Regarding dependent claim 10, Czarnecki, in view of Bishop, teach the apparatus of claim 9, wherein the memory is further configured to store a respective differential value of an activation function for each layer of the first neural network (see Bishop Page 2 Equation 11 and Page 4 Equation 21 which require evaluating and utilizing the derivative of the activation function, such as f'(ar) or f'(al), for each layer of the first neural network, which necessarily requires storing them in memory), wherein the respective differential value is obtained through the forward propagation of the first neural network (see Bishop Page 4 last paragraph to Page 5 "For each pattern p, the {zn} are calculated by forward propagation using equations 1 and 2, and the {gli} are obtained by forward propagation using equation 11." This teaches that the activations are calculated during the initial forward propagation, and their corresponding activation function derivatives must be evaluated and obtained during this forward propagation process of the first neural network to subsequently compute the forward propagation of the differential data).
Regarding dependent claim 11, Czarnecki, in view of Bishop, teach the apparatus of claim 9, wherein an activation function of a layer of the second neural network comprises a function that multiplies a differential value of an activation function of a layer of the first neural network that corresponds to the layer of the second neural network (see Bishop Page 2 Equations 9 and 11 teach that in the forward propagation of the derivatives, which corresponds to the second neural network's operation, the operation applied at layer l to produce the output derivative f'(al) gli includes multiplying the weighted sum by the derivative of the original activation function f'(al) of the corresponding layer l of the first neural network.

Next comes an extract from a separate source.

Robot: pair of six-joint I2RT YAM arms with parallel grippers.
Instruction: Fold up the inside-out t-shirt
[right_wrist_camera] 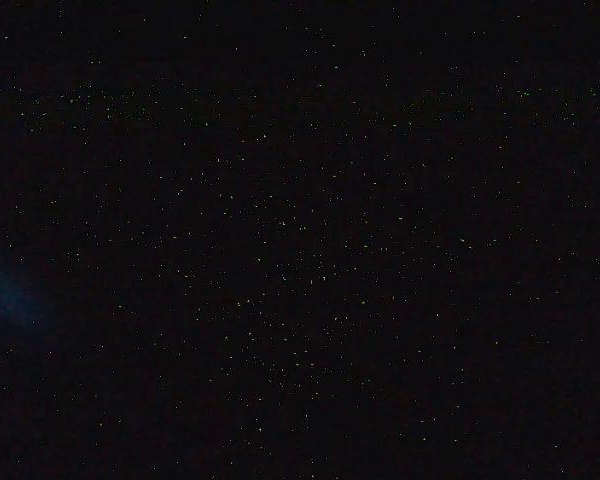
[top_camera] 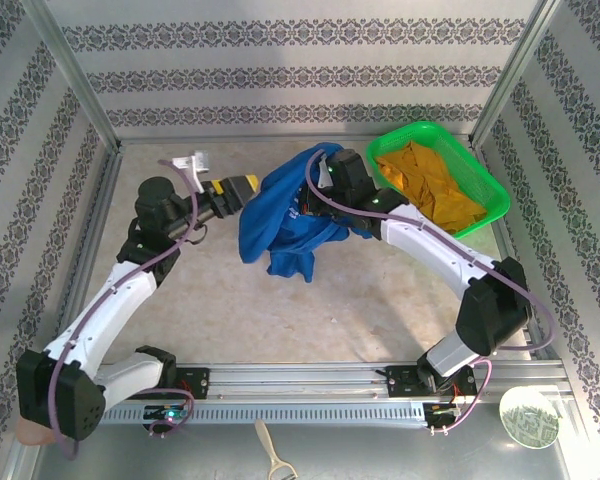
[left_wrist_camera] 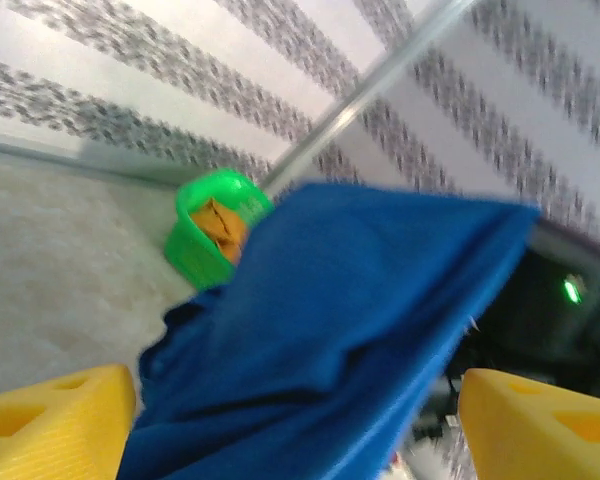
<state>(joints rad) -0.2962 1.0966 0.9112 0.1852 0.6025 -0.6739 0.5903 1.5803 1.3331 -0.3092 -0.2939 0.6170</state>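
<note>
Left end effector spread wide; right end effector possibly closed, obscured.

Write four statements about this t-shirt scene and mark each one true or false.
1. The blue t-shirt lies spread out flat. False: it is bunched up in a heap.
2. The orange-yellow garment sits inside the green basket. True.
3. The left gripper has its fingers pressed together. False: they stand wide apart, with blue cloth between them.
4. The green basket stands at the far right of the table. True.
</note>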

This multiplication acts as the activation function of a layer of the second neural network).
Regarding dependent claim 12, Czarnecki, in view of Bishop, teach the apparatus of claim 9, wherein parameters of the first neural network for the estimation of the output data are the same as parameters of the second neural network (see Czarnecki Page 3 Figure 1 showing both the m node, which estimates the output data, and the Dx m node, which generates the output differential value, parameterized by the exact same shared parameters ϴ; see Bishop Page 2 Equation 11 also teaches that the same weights wlr used in the original network are used in the derivative calculations, meaning the parameters are the same).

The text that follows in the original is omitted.